Technique of selective renal artery embolization

All procedures were done in the angiography suite (Allura Xper FD20; Philips Healthcare; Philips). Trans-femoral artery approach was used and a 5-Fr catheter was inserted. Diagnostic aortography was needed only in 5 patients to identify the origin of the renal arteries and was performed with a 5-Fr pigtail catheter. In the remaining patients, Cobra (Imager II, Boston Scientific, USA) or Sos-omni (Soft-vu, Angio-dynamics, Queensbury, New York, USA.) catheter was advanced over a 0.035-inch guide-wire for selective renal artery catheterization. After diagnostic selective renal arteriography, we used a 4-Fr catheter for lesions at or near a segmental branch while a micro-catheter system for lesions at a sub-segmental branch.
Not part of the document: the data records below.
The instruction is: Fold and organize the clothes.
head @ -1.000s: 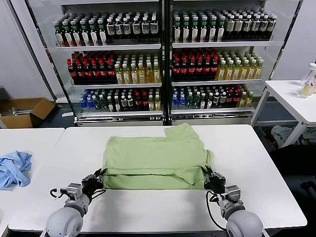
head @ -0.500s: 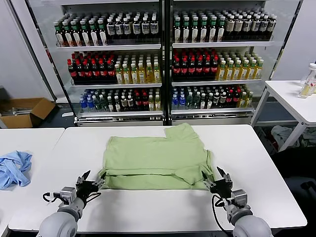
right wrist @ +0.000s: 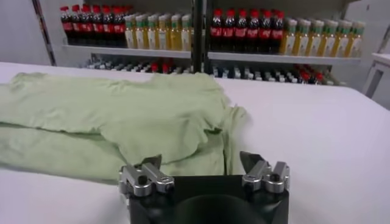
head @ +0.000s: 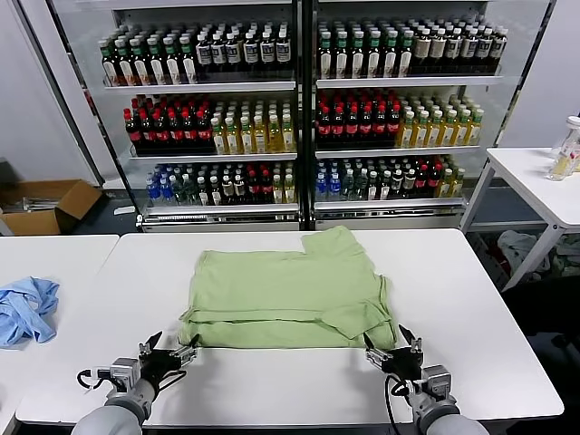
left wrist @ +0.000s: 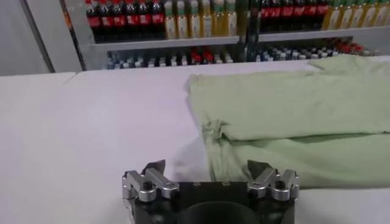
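Note:
The light green shirt (head: 285,290) lies partly folded on the white table (head: 471,299), one sleeve sticking out at the far side. Its print and buttons are hidden. My left gripper (head: 169,352) is open and empty, just off the shirt's near left corner. My right gripper (head: 391,349) is open and empty, just off the near right corner. The shirt shows in the left wrist view (left wrist: 286,115) ahead of the open left gripper (left wrist: 207,170), and in the right wrist view (right wrist: 122,122) ahead of the open right gripper (right wrist: 201,164).
A blue garment (head: 25,308) lies on the neighbouring table to the left. Glass-door fridges full of bottles (head: 299,109) stand behind. A cardboard box (head: 45,204) sits on the floor at left. Another white table (head: 544,181) stands at the right.
Both grippers have let go of the shirt's near edge, opened, and drawn back toward me. The folded near edge now rests on the table.

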You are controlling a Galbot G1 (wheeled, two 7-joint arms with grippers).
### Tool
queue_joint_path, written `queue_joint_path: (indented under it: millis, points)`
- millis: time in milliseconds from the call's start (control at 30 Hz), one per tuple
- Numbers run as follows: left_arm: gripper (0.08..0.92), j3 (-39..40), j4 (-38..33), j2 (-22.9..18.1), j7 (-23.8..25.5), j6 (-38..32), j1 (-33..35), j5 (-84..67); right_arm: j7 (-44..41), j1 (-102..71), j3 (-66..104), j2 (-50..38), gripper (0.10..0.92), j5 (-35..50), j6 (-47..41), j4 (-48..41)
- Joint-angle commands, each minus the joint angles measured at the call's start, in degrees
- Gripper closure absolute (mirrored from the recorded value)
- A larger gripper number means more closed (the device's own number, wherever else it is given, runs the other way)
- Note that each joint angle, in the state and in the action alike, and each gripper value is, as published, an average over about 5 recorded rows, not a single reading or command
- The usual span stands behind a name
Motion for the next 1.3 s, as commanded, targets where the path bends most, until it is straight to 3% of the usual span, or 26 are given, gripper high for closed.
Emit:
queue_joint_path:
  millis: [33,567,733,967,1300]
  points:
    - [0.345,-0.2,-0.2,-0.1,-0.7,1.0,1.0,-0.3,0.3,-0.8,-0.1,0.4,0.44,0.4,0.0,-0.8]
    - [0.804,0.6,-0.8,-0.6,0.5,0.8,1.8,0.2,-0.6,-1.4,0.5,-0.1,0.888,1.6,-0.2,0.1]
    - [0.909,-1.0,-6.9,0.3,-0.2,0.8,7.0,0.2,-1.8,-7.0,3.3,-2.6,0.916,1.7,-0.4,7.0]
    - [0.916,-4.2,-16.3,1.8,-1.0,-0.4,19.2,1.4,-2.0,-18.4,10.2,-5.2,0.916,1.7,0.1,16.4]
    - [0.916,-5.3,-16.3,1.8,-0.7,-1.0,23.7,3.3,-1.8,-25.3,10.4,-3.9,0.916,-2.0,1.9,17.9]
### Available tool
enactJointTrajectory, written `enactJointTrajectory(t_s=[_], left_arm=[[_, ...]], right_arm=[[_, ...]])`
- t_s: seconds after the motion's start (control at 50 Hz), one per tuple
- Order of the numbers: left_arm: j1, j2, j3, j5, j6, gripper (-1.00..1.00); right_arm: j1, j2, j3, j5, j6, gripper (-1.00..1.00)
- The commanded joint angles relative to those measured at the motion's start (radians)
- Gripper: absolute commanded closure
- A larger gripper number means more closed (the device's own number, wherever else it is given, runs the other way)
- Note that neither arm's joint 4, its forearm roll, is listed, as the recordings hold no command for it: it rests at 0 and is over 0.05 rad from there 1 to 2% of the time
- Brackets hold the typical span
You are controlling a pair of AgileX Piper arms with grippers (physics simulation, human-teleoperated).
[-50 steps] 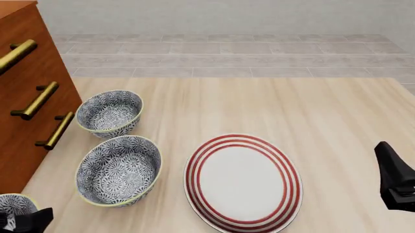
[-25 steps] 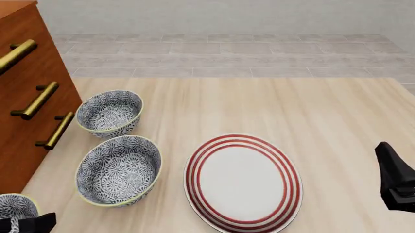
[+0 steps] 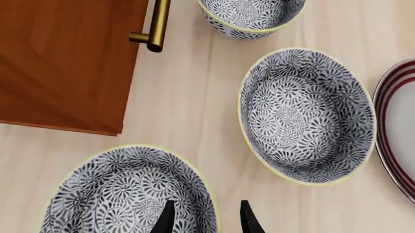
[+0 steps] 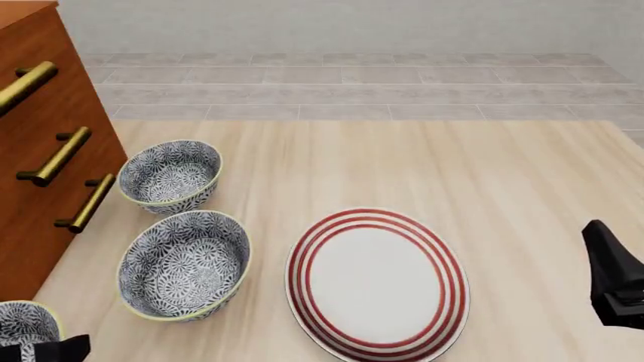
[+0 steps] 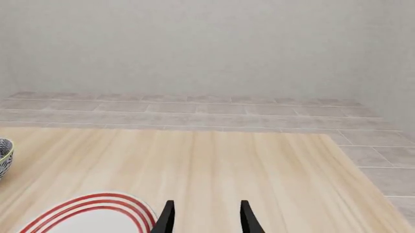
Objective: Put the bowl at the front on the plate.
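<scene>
**L arm lining up on the front bowl**

Going left to right: the cabinet (image 4: 41, 151) is standing at the far left of the surface (image 4: 483, 173), w/ three bowls in a row beside it. I'm working the nearest one, the bowl (image 3: 126, 194), sitting upright at the front-left corner, mouth up. It's round, so no long axis to line up on.

My left gripper (image 3: 206, 218) is hanging over its plate-side rim, fingers parted, one inside the rim and one outside, gripping nothing. The middle bowl (image 4: 184, 264) is lying betw. it and the plate (image 4: 378, 275), and the far bowl (image 4: 169, 175) is behind.

The right gripper (image 5: 206, 218) is parked beyond the plate, fingers spread & empty, well apart from the bowl, so L arm is nearer.
</scene>
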Motion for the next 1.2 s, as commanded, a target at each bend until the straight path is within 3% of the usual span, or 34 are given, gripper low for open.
enactJointTrajectory(t_s=[0.02, 1.12, 1.14, 1.2], left_arm=[[-0.003, 0.015, 0.01, -0.019, -0.005, -1.0], [-0.02, 0.015, 0.051, -0.022, -0.02, -1.0], [-0.005, 0.021, 0.057, -0.026, -0.003, 1.0], [0.008, 0.02, 0.062, -0.03, 0.012, 1.0]], right_arm=[[-0.002, 0.003, 0.0, -0.003, 0.001, -1.0], [-0.003, 0.005, 0.001, -0.005, -0.001, -1.0], [-0.002, 0.007, -0.001, -0.006, -0.001, -1.0], [-0.003, 0.006, -0.001, -0.005, -0.001, -1.0]])
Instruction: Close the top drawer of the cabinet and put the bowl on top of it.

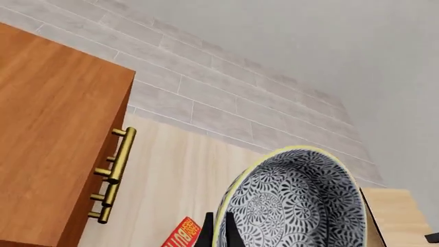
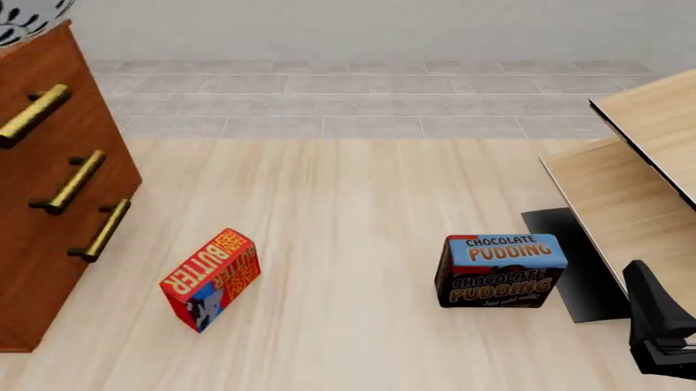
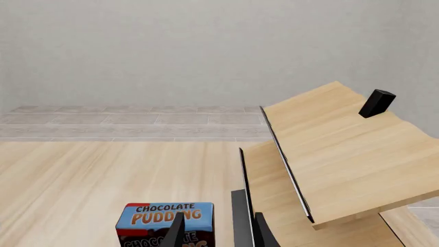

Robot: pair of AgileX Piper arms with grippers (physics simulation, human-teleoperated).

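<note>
While the bowl fills the lower part of the left wrist view, tilted so its inside faces the camera, its look is plain to read: a dense black-and-white floral pattern inside and a pale, yellowish rim. The left gripper holds it by the rim, its dark fingers pinching the near edge. In the front view only a sliver of the bowl shows at the top left corner, up above the top of the cabinet; whether it touches the top cannot be told.

That cabinet is reddish-brown wood with three brass bar handles down its front. Its top drawer looks flush with the two below it, closed.

On the pale wooden table a red and blue butter box stands tilted near the cabinet, and a chocolate pudding box stands upright further right. At the right edge rise light wooden shelves. The right gripper hangs low near the pudding box, its fingers spread apart with nothing between them.
</note>
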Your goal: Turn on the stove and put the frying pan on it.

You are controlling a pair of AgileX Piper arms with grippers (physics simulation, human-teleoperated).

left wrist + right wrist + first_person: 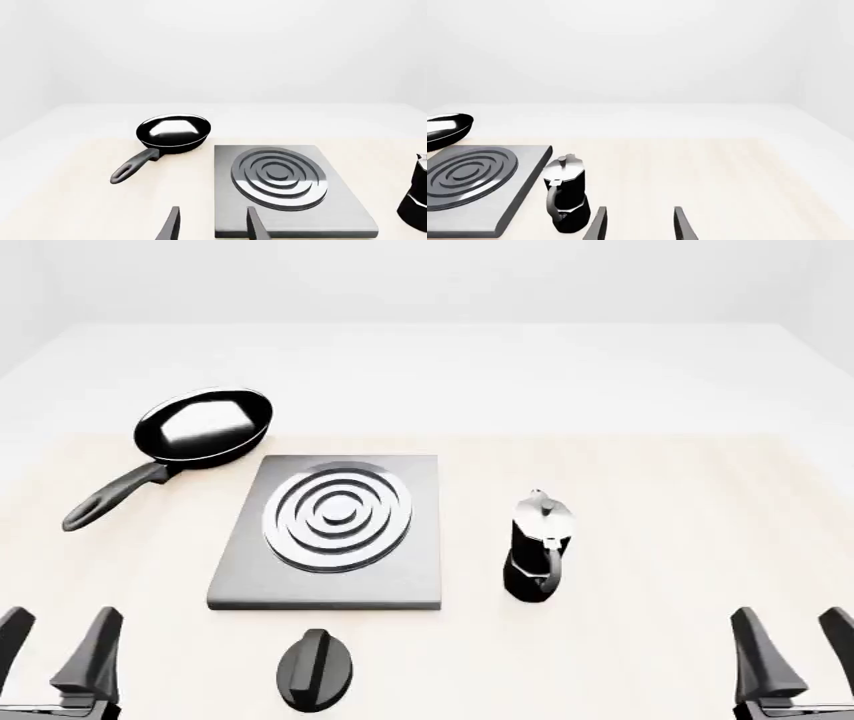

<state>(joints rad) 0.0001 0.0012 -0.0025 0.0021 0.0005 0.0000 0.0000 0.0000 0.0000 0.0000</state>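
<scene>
Frying pan (204, 424) rests on the table (641, 490) just beyond the stove's (334, 530) far-left corner, black knob (315, 669) before it; left gripper (56, 650) and right gripper (790, 650) both spread wide, empty

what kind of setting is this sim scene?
Looks like a pared-down kitchen mock-up on a pale wooden table, in a rendered white room: a stove with its knob, a frying pan and a moka pot.
</scene>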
In 5 patients, arterial lesion could be reached using a 4-Fr catheter. In the remaining 40 patients, we used a 2.7-Fr microcatheter (Progreat Terumo Corporation, Tokyo, Japan) because of arterial tortuosity with acute angulations as well as the distal site of the lesion and routinely for delivery of NBCA glue to prevent catheter gluing to the artery and in cases with micro-coils.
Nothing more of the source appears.